Collection entries:
___

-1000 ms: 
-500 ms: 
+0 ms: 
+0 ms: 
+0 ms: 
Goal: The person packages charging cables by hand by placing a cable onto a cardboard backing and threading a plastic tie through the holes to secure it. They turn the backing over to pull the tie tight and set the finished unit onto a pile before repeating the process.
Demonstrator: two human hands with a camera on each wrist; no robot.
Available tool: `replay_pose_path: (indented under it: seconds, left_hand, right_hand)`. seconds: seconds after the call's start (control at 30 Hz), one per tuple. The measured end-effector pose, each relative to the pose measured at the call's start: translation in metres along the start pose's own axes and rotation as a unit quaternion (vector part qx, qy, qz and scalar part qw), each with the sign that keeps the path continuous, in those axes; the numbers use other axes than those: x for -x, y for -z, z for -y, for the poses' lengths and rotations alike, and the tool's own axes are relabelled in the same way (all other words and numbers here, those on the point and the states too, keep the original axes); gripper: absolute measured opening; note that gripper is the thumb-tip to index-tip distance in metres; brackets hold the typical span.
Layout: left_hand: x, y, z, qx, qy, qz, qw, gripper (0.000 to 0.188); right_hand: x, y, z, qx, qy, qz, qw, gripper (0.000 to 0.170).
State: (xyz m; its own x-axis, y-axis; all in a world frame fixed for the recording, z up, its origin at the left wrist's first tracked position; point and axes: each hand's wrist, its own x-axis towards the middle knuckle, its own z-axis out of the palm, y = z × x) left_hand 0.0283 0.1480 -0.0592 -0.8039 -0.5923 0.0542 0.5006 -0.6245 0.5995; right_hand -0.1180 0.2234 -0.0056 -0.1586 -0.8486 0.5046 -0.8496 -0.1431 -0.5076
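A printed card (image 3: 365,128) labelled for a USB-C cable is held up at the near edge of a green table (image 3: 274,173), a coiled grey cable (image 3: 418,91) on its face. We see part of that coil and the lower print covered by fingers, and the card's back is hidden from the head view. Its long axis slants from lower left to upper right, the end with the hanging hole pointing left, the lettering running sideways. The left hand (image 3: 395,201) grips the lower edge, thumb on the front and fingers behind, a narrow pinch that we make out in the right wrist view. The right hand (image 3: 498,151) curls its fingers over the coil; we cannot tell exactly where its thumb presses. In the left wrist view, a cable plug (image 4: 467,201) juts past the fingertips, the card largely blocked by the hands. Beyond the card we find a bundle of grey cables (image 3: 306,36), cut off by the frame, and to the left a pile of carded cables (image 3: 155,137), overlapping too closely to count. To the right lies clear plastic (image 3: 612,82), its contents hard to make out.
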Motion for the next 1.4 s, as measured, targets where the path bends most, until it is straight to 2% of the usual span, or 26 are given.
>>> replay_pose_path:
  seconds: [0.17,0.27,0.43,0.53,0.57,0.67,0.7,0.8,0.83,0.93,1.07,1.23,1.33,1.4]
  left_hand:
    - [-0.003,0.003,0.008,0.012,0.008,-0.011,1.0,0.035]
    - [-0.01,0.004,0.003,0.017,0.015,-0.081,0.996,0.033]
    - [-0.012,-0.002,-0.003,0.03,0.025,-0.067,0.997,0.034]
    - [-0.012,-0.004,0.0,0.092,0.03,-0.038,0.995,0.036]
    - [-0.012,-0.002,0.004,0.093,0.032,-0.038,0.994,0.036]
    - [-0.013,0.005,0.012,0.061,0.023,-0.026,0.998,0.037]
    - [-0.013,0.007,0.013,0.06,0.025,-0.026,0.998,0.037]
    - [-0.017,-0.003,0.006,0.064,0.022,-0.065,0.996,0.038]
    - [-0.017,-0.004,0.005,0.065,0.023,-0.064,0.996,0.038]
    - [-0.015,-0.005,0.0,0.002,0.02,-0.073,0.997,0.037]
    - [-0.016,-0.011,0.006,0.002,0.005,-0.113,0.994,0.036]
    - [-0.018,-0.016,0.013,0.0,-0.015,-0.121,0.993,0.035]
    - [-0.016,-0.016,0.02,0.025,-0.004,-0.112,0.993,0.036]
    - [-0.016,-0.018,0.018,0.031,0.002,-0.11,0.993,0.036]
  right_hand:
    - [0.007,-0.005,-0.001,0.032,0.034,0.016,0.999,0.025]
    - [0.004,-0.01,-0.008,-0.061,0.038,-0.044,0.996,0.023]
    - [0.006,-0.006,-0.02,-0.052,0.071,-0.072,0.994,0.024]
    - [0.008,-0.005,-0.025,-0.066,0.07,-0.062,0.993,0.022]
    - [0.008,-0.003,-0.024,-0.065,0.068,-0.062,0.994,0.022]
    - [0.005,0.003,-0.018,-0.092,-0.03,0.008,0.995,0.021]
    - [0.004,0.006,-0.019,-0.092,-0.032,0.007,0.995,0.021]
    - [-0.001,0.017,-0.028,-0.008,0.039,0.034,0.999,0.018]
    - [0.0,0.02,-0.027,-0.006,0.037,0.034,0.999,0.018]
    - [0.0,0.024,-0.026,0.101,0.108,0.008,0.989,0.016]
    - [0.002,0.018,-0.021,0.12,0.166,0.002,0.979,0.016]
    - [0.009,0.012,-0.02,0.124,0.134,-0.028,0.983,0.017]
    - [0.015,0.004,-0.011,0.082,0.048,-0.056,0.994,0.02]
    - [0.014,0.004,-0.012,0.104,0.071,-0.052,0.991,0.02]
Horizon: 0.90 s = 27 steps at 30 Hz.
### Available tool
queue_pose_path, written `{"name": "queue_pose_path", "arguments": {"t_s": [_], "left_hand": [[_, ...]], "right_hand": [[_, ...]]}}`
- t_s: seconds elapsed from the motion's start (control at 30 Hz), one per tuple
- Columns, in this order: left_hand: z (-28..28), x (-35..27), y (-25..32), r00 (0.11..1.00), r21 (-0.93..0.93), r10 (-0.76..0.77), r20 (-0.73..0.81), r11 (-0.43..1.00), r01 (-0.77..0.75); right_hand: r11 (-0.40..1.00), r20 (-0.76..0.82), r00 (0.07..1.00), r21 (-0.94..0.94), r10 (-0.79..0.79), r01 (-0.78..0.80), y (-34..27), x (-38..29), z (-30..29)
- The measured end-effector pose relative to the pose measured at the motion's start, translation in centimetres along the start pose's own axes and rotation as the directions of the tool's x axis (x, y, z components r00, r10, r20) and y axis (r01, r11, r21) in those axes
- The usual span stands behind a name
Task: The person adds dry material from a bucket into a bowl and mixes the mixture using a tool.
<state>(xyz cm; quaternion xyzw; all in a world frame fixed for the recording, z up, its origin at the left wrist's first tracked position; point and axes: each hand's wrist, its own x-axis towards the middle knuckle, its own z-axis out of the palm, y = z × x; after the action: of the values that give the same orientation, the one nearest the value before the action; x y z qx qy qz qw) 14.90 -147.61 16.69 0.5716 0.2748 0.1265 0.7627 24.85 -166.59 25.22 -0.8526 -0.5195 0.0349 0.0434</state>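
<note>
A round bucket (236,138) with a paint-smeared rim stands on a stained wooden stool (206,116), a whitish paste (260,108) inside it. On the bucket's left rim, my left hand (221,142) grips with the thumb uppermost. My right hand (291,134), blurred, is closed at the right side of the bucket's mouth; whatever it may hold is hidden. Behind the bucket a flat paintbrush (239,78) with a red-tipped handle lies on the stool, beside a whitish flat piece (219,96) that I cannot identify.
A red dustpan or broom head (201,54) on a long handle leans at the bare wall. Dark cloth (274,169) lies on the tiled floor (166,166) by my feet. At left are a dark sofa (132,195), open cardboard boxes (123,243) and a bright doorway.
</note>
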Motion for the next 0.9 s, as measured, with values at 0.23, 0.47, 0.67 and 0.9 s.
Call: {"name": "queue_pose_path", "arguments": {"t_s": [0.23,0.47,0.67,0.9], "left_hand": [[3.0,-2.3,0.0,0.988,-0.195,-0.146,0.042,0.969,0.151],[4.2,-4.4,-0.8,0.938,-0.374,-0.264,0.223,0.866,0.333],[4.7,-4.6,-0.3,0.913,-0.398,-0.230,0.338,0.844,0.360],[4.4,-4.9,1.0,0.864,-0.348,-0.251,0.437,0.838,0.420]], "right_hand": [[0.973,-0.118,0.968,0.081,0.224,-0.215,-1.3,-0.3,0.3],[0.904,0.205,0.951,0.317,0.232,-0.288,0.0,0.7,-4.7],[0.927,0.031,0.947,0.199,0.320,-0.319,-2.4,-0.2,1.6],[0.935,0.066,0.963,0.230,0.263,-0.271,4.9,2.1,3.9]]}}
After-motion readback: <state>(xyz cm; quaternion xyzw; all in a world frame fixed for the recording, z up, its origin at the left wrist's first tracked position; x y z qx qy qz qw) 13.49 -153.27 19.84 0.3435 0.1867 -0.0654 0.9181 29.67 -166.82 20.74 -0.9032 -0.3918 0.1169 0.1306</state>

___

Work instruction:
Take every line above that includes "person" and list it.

Answer area:
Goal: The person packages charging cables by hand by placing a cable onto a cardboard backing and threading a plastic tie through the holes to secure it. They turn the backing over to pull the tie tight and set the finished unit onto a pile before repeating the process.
Task: The person adds dry material from a bucket into a bowl and mixes the mixture using a tool.

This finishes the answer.